=== Exercise input ===

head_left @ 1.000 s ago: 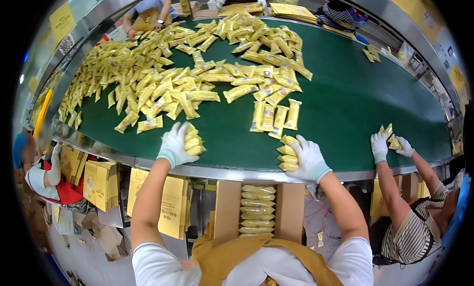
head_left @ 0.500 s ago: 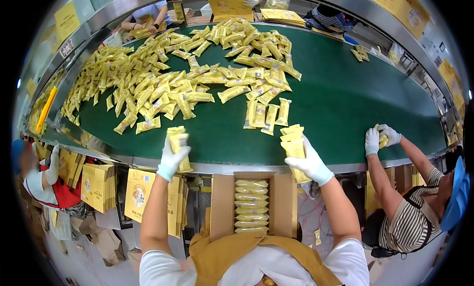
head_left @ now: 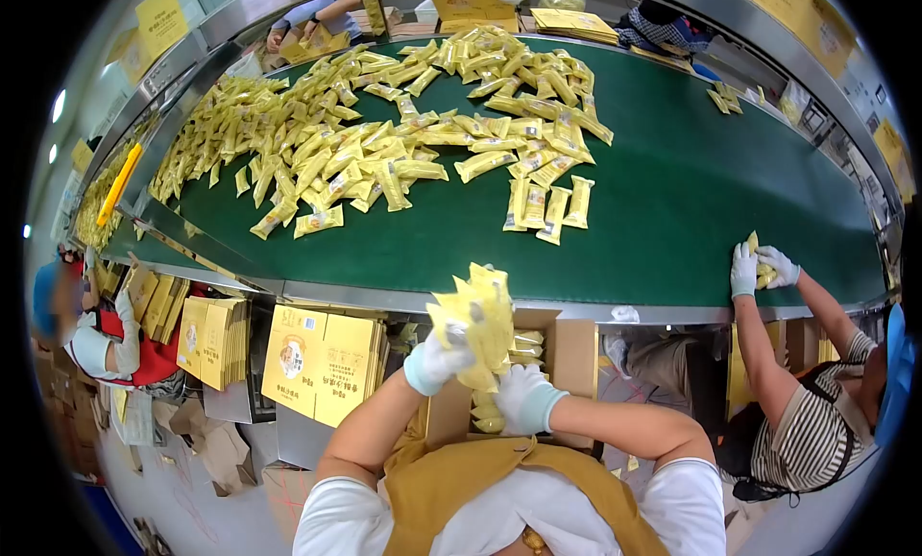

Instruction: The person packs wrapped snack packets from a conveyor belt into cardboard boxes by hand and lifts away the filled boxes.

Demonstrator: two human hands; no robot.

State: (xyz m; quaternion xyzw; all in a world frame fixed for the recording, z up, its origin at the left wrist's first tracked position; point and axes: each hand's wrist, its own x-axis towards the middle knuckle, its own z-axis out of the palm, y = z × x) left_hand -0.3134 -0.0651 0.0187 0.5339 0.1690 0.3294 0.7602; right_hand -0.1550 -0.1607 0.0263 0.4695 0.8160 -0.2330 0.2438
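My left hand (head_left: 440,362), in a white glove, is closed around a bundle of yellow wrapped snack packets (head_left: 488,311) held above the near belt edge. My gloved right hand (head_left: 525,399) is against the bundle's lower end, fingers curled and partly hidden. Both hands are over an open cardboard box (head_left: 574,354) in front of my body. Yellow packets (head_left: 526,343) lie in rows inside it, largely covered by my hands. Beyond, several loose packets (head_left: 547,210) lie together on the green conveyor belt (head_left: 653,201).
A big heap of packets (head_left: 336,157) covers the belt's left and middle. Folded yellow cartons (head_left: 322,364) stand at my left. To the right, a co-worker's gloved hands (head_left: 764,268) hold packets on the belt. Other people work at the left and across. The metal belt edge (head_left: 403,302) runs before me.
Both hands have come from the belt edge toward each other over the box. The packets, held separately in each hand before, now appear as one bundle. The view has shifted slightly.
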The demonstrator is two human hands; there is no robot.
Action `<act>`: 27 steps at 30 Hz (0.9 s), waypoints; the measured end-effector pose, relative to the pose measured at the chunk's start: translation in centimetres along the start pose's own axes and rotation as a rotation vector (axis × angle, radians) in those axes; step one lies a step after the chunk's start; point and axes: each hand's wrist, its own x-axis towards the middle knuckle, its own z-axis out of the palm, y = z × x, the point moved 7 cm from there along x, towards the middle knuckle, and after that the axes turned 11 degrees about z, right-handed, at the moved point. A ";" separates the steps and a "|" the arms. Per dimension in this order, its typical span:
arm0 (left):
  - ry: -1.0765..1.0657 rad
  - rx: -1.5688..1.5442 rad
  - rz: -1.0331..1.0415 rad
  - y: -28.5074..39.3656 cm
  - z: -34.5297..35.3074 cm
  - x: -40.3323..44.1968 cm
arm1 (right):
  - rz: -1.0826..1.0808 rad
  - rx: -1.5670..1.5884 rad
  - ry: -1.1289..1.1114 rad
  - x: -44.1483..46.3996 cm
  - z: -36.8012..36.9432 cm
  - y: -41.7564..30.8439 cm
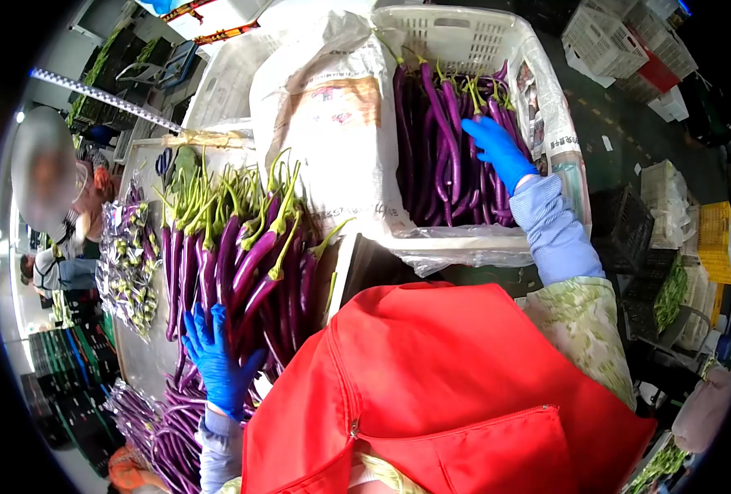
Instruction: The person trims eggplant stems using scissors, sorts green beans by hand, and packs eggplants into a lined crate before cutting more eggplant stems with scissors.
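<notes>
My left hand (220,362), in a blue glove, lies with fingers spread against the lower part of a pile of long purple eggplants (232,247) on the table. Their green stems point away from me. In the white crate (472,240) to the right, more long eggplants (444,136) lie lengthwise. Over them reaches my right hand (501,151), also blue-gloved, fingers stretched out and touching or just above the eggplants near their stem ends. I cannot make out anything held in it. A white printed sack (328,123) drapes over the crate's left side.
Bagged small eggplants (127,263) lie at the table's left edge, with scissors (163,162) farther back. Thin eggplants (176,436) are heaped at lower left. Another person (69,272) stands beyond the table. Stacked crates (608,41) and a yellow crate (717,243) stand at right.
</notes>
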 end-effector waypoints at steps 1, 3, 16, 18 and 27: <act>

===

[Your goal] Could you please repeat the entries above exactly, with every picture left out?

[Output of the task]
head_left @ 1.000 s ago: 
head_left @ 0.500 s ago: 
head_left @ now: 

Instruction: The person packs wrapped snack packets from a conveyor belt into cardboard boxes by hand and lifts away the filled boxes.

Demonstrator: two human hands; no robot.

State: (xyz m; quaternion xyzw; all in a world frame fixed for the recording, z up, its origin at the left wrist's first tracked position; point and axes: each hand's wrist, its own x-axis towards the middle knuckle, its own z-axis out of the palm, y = z × x) left_hand -0.3134 -0.0651 0.0187 0.5339 0.1690 0.3294 0.7602; right_hand -0.1550 -0.1607 0.0263 0.4695 0.8160 -0.2330 0.2438
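My left hand (head_left: 440,362), in a white glove, is closed around a bundle of yellow wrapped snack packets (head_left: 488,311) held above the near belt edge. My gloved right hand (head_left: 525,399) is against the bundle's lower end, fingers curled and partly hidden. Both hands are over an open cardboard box (head_left: 574,354) in front of my body. Yellow packets (head_left: 526,343) lie in rows inside it, largely covered by my hands. Beyond, several loose packets (head_left: 547,210) lie together on the green conveyor belt (head_left: 653,201).
A big heap of packets (head_left: 336,157) covers the belt's left and middle. Folded yellow cartons (head_left: 322,364) stand at my left. To the right, a co-worker's gloved hands (head_left: 764,268) hold packets on the belt. Other people work at the left and across. The metal belt edge (head_left: 403,302) runs before me.
Both hands have come from the belt edge toward each other over the box. The packets, held separately in each hand before, now appear as one bundle. The view has shifted slightly.
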The demonstrator is two human hands; there is no robot.
Action `<act>`: 27 steps at 30 Hz (0.9 s), waypoints; the measured end-effector pose, relative to the pose measured at the chunk's start: translation in centimetres along the start pose's own axes and rotation as a rotation vector (axis × angle, radians) in those axes; step one lies a step after the chunk's start; point and axes: each hand's wrist, its own x-axis towards the middle knuckle, its own z-axis out of the palm, y = z × x, the point moved 7 cm from there along x, towards the middle knuckle, and after that the axes turned 11 degrees about z, right-handed, at the moved point. A ";" separates the steps and a "|" the arms. Per dimension in this order, its typical span:
arm0 (left):
  - ry: -1.0765..1.0657 rad
  - rx: -1.5688..1.5442 rad
  - rz: -1.0331..1.0415 rad
  - y: -28.5074..39.3656 cm
  - z: -34.5297..35.3074 cm
  - x: -40.3323..44.1968 cm
arm1 (right):
  - rz: -1.0826..1.0808 rad
  - rx: -1.5670..1.5884 rad
  - ry: -1.1289..1.1114 rad
  - x: -44.1483..46.3996 cm
  - z: -36.8012..36.9432 cm
  - y: -41.7564..30.8439 cm
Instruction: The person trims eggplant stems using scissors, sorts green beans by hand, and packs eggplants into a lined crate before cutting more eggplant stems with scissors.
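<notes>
My left hand (220,362), in a blue glove, lies with fingers spread against the lower part of a pile of long purple eggplants (232,247) on the table. Their green stems point away from me. In the white crate (472,240) to the right, more long eggplants (444,136) lie lengthwise. Over them reaches my right hand (501,151), also blue-gloved, fingers stretched out and touching or just above the eggplants near their stem ends. I cannot make out anything held in it. A white printed sack (328,123) drapes over the crate's left side.
Bagged small eggplants (127,263) lie at the table's left edge, with scissors (163,162) farther back. Thin eggplants (176,436) are heaped at lower left. Another person (69,272) stands beyond the table. Stacked crates (608,41) and a yellow crate (717,243) stand at right.
</notes>
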 end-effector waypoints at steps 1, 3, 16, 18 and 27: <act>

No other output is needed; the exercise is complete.